Good to hear you are taking this one day at a time. Don’t let results, or no results, or internet or friends or anything push you past the evolving nature of the cancer that is within. You aren’t one to rush things, generally – so your measured and focused approach to finding the best way to get those nasty bad cells out of your body, seems wise. Just keep up the good deep breathing and get good rest.
Wonder what your grandbabies think of all this? I bet there has to be some humor in the mix – something they’ve said or noticed – that has brought a smile to your face. You are blessed to have come to know your little ones so well, so that now in this temporary season of physical setback, they can attend to you in the loving way you have attended to them – let’s them be sort of ‘grown up’ like.
Keeping you and your well being ever before me in prayer.
Fast forward to this morning and the blessed news of her full recovery.

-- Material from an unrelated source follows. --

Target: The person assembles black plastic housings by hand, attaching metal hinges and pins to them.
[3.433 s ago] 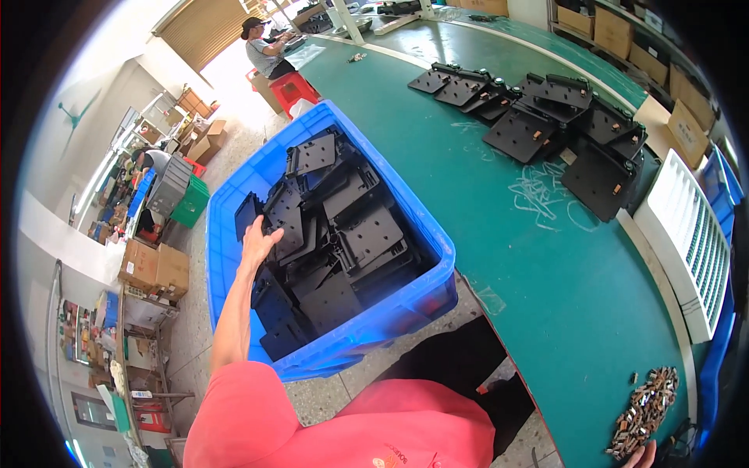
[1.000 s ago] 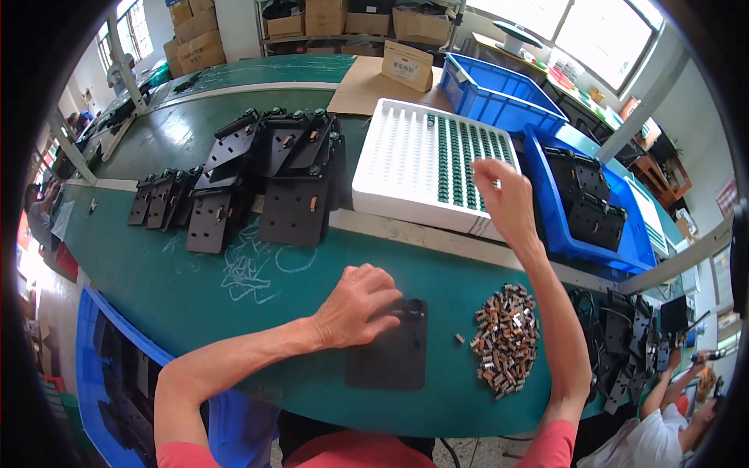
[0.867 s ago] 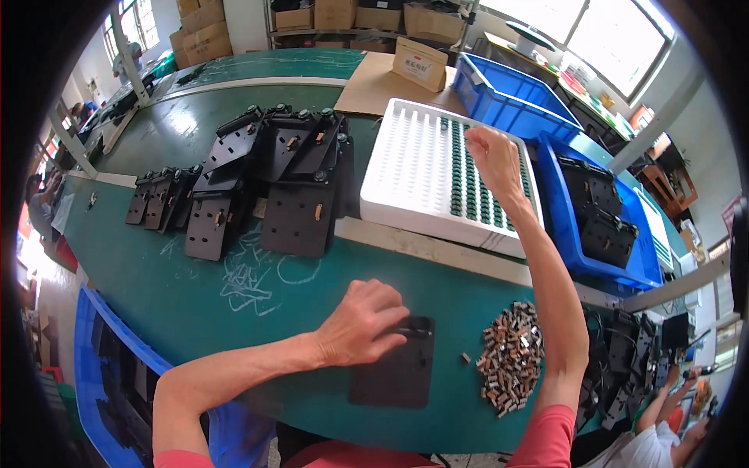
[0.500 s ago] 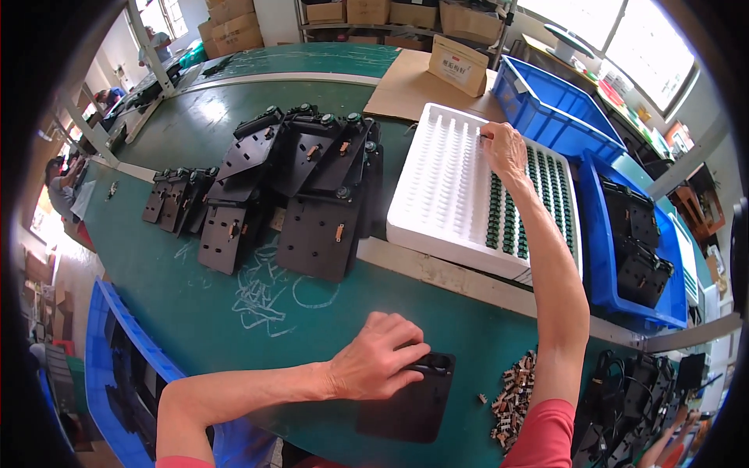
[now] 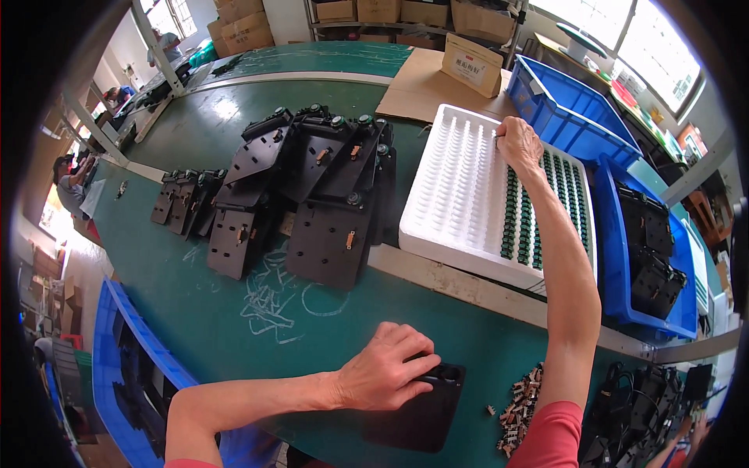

And unlike receiving the news of her diagnosis through the grapevine and in a sort of hush-hush manner, this news came directly from my friend who had kept all of her friends posted through the months via email.
She was so open and transparent through this process, sharing her fears and her resolve, asking for thoughts and prayers. Asking for help. She didn’t hole up and hide away to take care of it all on her own. She didn’t wallow in her pain, no woe-is-me, or why-me. No anger towards the medical system and more importantly, towards God.
Some mind-over-matter people need only one bad diagnosis to forever refute the existence of God – just proof to them that there is none. But not my friend – not even close.
And her email this morning was infused with her knowledge that the eradication of the cancer was due in no small part to,
“…all the “expressions of love and support – they mean the world to me and I am very clear that they helped me get to this very positive place,”
Just what Paul and Timothy wrote to the church in Corinth in today’s Epistle it seems to me.
9Indeed, we felt that we had received the sentence of death so that we would rely not on ourselves but on God who raises the dead. 10He who rescued us from so deadly a peril will continue to rescue us; on him we have set our hope that he will rescue us again, 11as you also join in helping us by your prayers, so that many will give thanks on our* behalf for the blessing granted to us through the prayers of many.
My friend had to come to the place on her own to know that she needed God – needed prayer to navigate this time of physical peril. The Holy Spirit was in the mix, whether she knew it or not, working through the friends and family and God’s church to break through to comfort and help her through.
And my friend, like Paul, opened up, accepted the prayers (her words “expressions of love and support”) and on this glorious second day of Holy Week and days before we celebrate the resurrection of our Lord, Jesus Christ , my friend knows through every cell of her being that our prayers helped heal and renew her.